Task item>
Would you copy each line of the data below that has "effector"?

Dataset excerpt>
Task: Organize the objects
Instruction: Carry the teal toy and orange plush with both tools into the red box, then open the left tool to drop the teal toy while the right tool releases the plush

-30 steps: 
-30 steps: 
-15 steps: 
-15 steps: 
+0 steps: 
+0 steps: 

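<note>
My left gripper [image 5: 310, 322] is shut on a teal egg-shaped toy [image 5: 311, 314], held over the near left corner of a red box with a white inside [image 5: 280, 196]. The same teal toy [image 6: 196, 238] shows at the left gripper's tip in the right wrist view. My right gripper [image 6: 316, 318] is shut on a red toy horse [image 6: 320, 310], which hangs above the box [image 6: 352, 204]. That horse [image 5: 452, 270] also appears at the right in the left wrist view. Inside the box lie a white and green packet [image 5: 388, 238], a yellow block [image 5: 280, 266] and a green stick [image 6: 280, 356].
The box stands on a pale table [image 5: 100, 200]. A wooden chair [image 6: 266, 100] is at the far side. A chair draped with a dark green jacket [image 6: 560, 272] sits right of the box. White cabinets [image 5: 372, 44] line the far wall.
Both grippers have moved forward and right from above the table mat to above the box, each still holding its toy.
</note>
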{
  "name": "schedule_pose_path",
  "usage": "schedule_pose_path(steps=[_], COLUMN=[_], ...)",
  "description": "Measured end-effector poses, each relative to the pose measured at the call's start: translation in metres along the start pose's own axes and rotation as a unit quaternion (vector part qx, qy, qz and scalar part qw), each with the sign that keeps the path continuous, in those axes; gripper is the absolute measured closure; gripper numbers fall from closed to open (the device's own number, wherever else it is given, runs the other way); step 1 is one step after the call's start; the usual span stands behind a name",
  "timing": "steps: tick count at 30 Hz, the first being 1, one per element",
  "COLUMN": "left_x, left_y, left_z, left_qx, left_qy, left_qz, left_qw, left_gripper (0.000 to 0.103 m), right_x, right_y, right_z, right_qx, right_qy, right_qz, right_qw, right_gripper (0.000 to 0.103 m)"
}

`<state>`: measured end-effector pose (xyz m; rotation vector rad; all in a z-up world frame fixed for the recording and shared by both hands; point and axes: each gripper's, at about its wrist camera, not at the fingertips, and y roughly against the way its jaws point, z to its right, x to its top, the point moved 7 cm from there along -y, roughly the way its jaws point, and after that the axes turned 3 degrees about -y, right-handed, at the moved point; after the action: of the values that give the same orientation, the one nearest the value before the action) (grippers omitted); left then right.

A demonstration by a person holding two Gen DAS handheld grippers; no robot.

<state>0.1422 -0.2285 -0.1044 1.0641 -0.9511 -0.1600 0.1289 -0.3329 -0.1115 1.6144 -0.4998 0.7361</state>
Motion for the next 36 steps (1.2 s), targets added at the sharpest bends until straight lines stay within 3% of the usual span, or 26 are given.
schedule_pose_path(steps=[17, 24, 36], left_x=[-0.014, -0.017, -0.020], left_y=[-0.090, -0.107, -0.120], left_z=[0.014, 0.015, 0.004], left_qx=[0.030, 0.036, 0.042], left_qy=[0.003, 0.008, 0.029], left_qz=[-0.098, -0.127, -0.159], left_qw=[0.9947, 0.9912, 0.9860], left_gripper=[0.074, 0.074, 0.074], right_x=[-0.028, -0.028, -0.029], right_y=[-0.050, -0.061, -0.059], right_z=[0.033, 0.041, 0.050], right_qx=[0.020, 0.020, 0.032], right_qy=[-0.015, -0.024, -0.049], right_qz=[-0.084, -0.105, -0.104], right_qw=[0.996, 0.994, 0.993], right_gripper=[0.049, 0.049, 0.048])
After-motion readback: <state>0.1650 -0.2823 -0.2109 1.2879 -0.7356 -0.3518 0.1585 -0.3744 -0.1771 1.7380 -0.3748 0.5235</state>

Solution to this exercise>
  "description": "Measured end-effector poses, each relative to the pose measured at the call's start: translation in metres along the start pose's own axes and rotation as a unit quaternion (vector part qx, qy, qz and scalar part qw), each with the sign that keeps the path continuous, in those axes; gripper is the absolute measured closure; gripper numbers fall from closed to open (the device's own number, wherever else it is given, runs the other way); step 1 is one step after the call's start; the usual span stands behind a name",
`<state>`: measured end-effector pose (xyz m; rotation vector rad; all in a z-up world frame fixed for the recording and shared by both hands; point and axes: each gripper's, at about its wrist camera, not at the fingertips, and y roughly against the way its jaws point, z to its right, x to its top, the point moved 7 cm from there along -y, roughly the way its jaws point, and after that the axes turned 3 degrees about -y, right-handed, at the moved point; after the action: of the values that give the same orientation, the one nearest the value before the action) (grippers omitted); left then right.

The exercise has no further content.